## ACTION ITEM
Your reply must contain the full listing below, reproduced exactly, but no pictures.

## SOURCE DATA

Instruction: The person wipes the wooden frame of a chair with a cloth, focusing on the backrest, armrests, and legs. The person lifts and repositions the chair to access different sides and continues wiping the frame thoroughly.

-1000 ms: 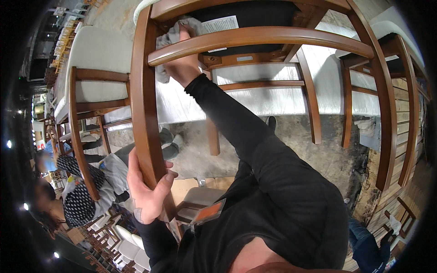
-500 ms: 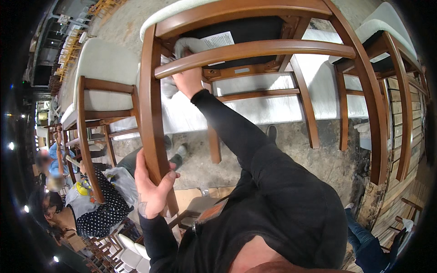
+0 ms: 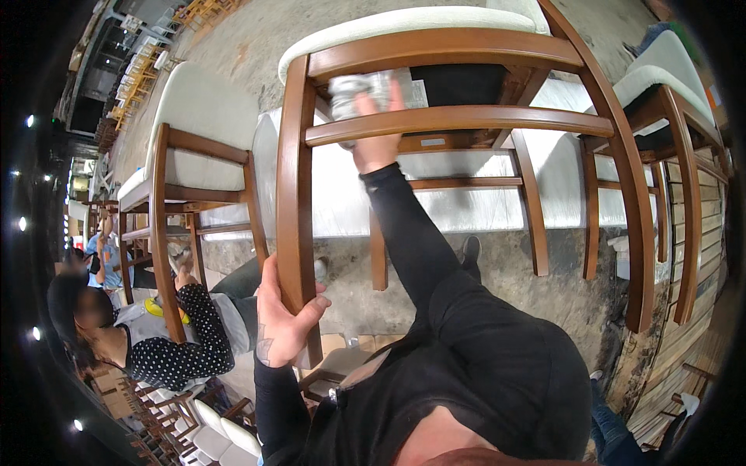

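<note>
A brown wooden chair with pale upholstery [image 3: 443, 48] is gripped by the left hand [image 3: 284, 326], whose fingers are wrapped around the lower part of one square-edged leg [image 3: 296, 186]. A crumpled grey-white cloth [image 3: 348, 92] is held in the right hand [image 3: 378, 149], which is passed behind a curved brown crossbar [image 3: 474, 119], near the black underside [image 3: 465, 85] of the seat. The chair is flanked by a similar left-hand chair [image 3: 203, 161] and right-hand chair [image 3: 678, 116]. White sheeting [image 3: 482, 208] is seen behind the legs, with stained grey concrete floor [image 3: 505, 299] below.
</note>
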`<state>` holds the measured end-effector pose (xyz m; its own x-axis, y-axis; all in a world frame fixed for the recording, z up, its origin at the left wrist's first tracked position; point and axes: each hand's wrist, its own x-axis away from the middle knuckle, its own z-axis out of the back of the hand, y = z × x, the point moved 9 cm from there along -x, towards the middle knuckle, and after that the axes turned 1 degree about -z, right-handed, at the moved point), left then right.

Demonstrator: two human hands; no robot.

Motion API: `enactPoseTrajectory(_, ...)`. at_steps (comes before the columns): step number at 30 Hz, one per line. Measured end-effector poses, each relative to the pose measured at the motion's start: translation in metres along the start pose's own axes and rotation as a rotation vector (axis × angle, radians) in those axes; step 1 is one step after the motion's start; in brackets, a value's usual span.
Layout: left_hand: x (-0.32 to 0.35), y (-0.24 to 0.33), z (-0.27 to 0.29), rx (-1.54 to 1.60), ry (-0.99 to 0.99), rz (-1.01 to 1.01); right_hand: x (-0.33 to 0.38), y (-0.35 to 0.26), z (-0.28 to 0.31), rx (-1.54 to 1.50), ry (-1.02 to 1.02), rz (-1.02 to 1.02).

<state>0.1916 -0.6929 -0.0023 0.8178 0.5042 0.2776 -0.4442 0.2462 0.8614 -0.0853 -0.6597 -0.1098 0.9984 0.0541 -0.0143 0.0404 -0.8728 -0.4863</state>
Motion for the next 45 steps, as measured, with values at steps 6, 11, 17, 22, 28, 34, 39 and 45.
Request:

## EXPECTED OUTPUT
Instruction: The person wipes the wooden frame of a chair with a cloth, focusing on the backrest, armrests, and legs. The person lifts and repositions the chair to access different sides and continues wiping the frame thoroughly.

-1000 ms: 
-500 ms: 
+0 ms: 

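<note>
A brown wooden chair with pale upholstery [image 3: 443, 48] is gripped by the left hand [image 3: 284, 326], whose fingers are wrapped around the lower part of one square-edged leg [image 3: 296, 186]. A crumpled grey-white cloth [image 3: 348, 92] is held in the right hand [image 3: 378, 149], which is passed behind a curved brown crossbar [image 3: 474, 119], near the black underside [image 3: 465, 85] of the seat. The chair is flanked by a similar left-hand chair [image 3: 203, 161] and right-hand chair [image 3: 678, 116]. White sheeting [image 3: 482, 208] is seen behind the legs, with stained grey concrete floor [image 3: 505, 299] below.
</note>
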`<state>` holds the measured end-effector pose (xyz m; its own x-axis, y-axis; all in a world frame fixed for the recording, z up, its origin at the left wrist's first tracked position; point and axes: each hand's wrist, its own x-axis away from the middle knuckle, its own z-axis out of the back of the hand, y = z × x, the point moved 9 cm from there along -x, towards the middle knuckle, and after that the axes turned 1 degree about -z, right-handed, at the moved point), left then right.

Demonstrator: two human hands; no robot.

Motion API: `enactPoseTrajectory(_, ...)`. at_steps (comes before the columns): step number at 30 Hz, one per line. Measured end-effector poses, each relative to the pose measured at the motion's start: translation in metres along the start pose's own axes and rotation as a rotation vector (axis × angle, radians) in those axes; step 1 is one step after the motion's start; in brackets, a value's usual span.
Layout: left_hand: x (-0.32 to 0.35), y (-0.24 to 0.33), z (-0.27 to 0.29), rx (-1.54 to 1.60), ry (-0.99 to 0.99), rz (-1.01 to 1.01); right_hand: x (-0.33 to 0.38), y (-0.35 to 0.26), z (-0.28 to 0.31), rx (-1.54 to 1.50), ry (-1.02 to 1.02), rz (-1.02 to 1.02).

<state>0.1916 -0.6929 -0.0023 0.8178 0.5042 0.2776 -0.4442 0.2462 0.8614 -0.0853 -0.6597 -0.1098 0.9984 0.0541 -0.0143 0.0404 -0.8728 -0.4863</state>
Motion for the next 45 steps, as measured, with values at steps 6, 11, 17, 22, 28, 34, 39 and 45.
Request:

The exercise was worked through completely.